EXERCISE BRIEF. Wherever a line of the listing holds the string "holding", copy that line.

DATA SUPPLIED.
********************
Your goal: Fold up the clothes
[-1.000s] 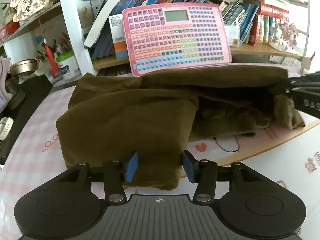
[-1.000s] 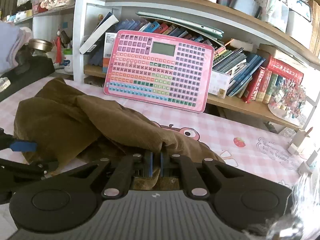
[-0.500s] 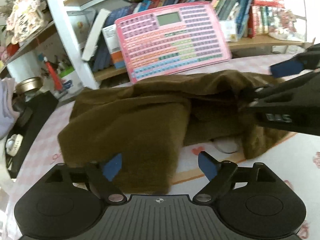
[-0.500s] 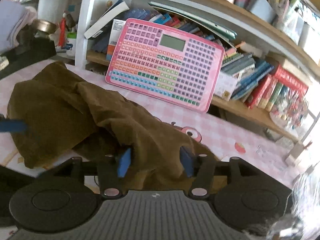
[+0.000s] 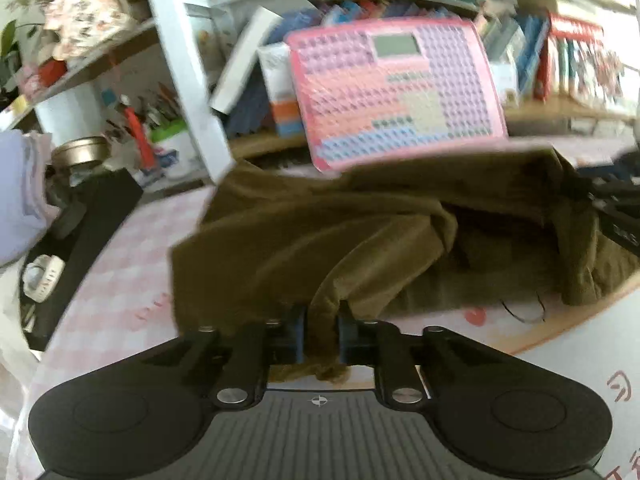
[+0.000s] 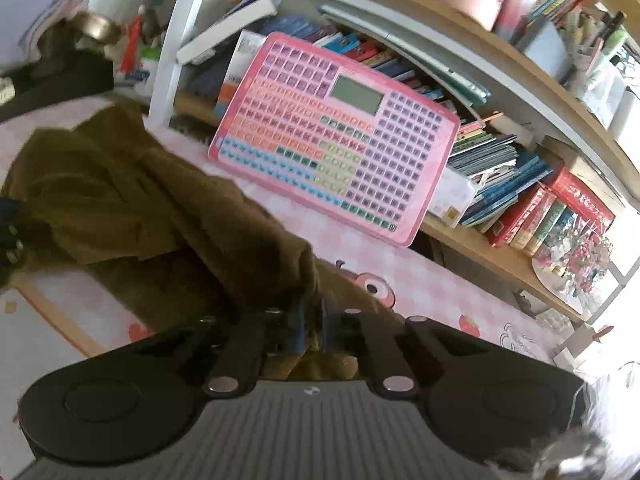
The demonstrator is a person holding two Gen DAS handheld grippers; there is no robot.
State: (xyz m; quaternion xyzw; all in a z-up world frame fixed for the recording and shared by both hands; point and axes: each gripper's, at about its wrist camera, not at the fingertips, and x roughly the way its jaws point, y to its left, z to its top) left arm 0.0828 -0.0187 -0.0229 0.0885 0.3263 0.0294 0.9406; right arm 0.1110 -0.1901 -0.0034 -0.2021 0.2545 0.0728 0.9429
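Closing on the brown garment [image 5: 320,240], both grippers' fingers [image 5: 298,334] pinch cloth.

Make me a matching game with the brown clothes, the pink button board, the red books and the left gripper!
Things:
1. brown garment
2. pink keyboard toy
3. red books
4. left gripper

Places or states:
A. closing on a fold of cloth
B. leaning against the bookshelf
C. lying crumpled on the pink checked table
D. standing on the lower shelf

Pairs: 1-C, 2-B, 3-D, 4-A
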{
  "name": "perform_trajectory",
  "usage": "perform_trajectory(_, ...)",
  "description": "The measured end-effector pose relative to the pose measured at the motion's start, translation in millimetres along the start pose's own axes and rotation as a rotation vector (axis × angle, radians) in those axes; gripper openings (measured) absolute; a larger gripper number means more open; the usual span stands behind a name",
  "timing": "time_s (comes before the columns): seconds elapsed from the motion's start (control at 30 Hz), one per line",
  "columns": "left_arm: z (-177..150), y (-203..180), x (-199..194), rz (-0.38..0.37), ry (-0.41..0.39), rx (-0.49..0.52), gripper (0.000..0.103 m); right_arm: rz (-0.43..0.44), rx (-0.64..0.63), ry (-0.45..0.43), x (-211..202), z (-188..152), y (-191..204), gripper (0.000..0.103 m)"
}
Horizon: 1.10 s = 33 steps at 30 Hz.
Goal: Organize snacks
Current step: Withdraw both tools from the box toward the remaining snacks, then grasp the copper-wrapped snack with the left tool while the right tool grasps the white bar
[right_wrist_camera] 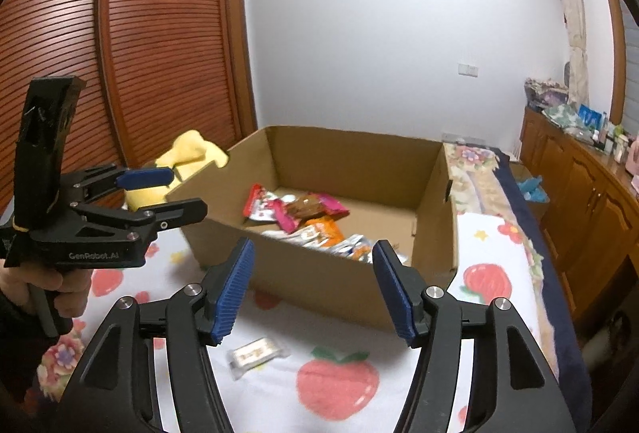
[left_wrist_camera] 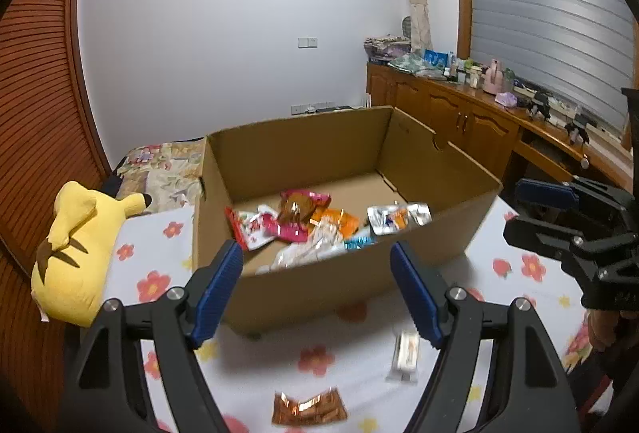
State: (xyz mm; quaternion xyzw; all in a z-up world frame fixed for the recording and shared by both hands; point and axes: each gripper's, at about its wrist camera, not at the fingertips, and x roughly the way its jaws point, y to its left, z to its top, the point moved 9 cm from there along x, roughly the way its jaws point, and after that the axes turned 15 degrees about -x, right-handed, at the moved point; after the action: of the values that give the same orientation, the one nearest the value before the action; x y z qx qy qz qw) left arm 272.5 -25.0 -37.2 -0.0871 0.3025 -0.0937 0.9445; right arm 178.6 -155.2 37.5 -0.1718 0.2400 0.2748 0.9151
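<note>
The snacks (left_wrist_camera: 315, 229) lie in a loose heap on the floor of the box (left_wrist_camera: 399, 265), mid-frame in both views: red, pink, orange and silver packets, gathered toward its near wall. The box is open-topped brown cardboard and stands on a bedsheet (left_wrist_camera: 351, 349) printed with flowers and fruit.

Outside the box, two more packets rest on the sheet. A pale wrapped bar (left_wrist_camera: 405, 357) lies just in front of the box, low and right of centre in the left view and low and left of centre in the right view (right_wrist_camera: 255, 353). A shiny copper packet (left_wrist_camera: 307, 409) sits at the bottom edge of the left view, apart from the bar.

The left gripper (left_wrist_camera: 317, 293) fills the lower part of its own view, blue pads spread wide with nothing between them; it shows again at the left of the right view (right_wrist_camera: 175, 193), gripped by a hand (right_wrist_camera: 52, 285). The right gripper (right_wrist_camera: 313, 285) also stands well parted and empty, above the sheet before the box.

A yellow plush (left_wrist_camera: 80, 245) lies at the left of the left view beside the box. A wooden cabinet (left_wrist_camera: 459, 117) crowded with small items runs along the right, and a slatted wardrobe (right_wrist_camera: 120, 33) fills the upper left of the right view.
</note>
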Motion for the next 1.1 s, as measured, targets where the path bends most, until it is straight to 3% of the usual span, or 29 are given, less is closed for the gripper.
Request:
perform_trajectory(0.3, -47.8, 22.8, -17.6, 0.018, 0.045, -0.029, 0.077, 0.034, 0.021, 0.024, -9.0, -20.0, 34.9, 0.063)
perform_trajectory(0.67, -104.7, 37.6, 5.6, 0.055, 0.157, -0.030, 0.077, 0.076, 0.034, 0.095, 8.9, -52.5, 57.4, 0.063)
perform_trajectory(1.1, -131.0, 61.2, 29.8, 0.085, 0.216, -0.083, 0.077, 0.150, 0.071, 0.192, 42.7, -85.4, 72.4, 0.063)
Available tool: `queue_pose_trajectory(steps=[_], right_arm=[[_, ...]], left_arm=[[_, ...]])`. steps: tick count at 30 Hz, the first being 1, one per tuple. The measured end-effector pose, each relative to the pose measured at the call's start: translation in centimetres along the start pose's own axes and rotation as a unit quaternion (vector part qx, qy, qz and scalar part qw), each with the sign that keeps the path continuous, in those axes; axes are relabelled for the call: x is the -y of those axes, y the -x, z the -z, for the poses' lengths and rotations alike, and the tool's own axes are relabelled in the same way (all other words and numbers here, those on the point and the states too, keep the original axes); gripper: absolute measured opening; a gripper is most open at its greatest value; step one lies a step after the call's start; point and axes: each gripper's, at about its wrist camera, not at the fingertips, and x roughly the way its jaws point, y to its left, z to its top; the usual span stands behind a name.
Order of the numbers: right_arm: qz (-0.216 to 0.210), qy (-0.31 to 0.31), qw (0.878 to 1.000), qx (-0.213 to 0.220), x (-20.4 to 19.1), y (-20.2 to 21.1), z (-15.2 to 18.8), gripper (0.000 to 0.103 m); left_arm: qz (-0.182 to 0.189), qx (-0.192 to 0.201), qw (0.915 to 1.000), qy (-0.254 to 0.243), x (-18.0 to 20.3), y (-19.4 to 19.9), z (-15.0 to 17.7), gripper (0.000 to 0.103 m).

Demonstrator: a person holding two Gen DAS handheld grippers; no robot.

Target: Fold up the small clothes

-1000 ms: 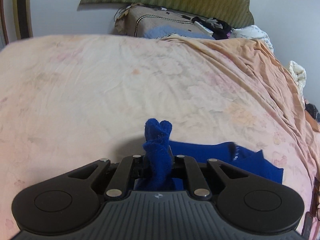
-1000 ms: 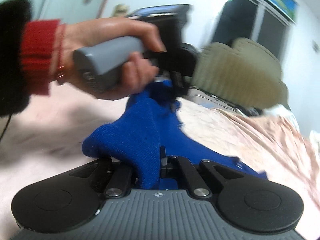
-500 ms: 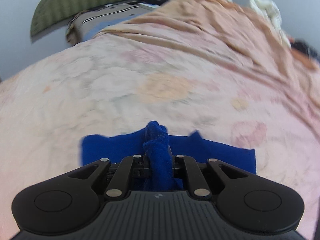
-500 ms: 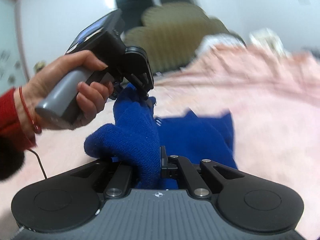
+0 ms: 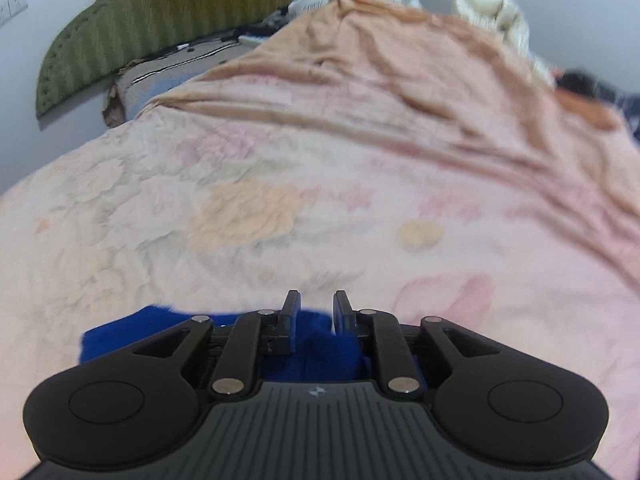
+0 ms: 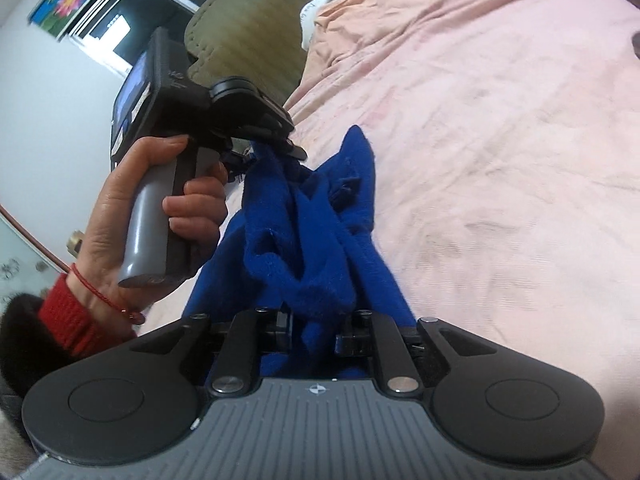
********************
ANSWER FOR THE TASK.
The demonstrator is a person holding two Gen DAS handheld grippers; there is no robot.
Demonstrator: a person holding two Gen DAS handheld grippers; no robot.

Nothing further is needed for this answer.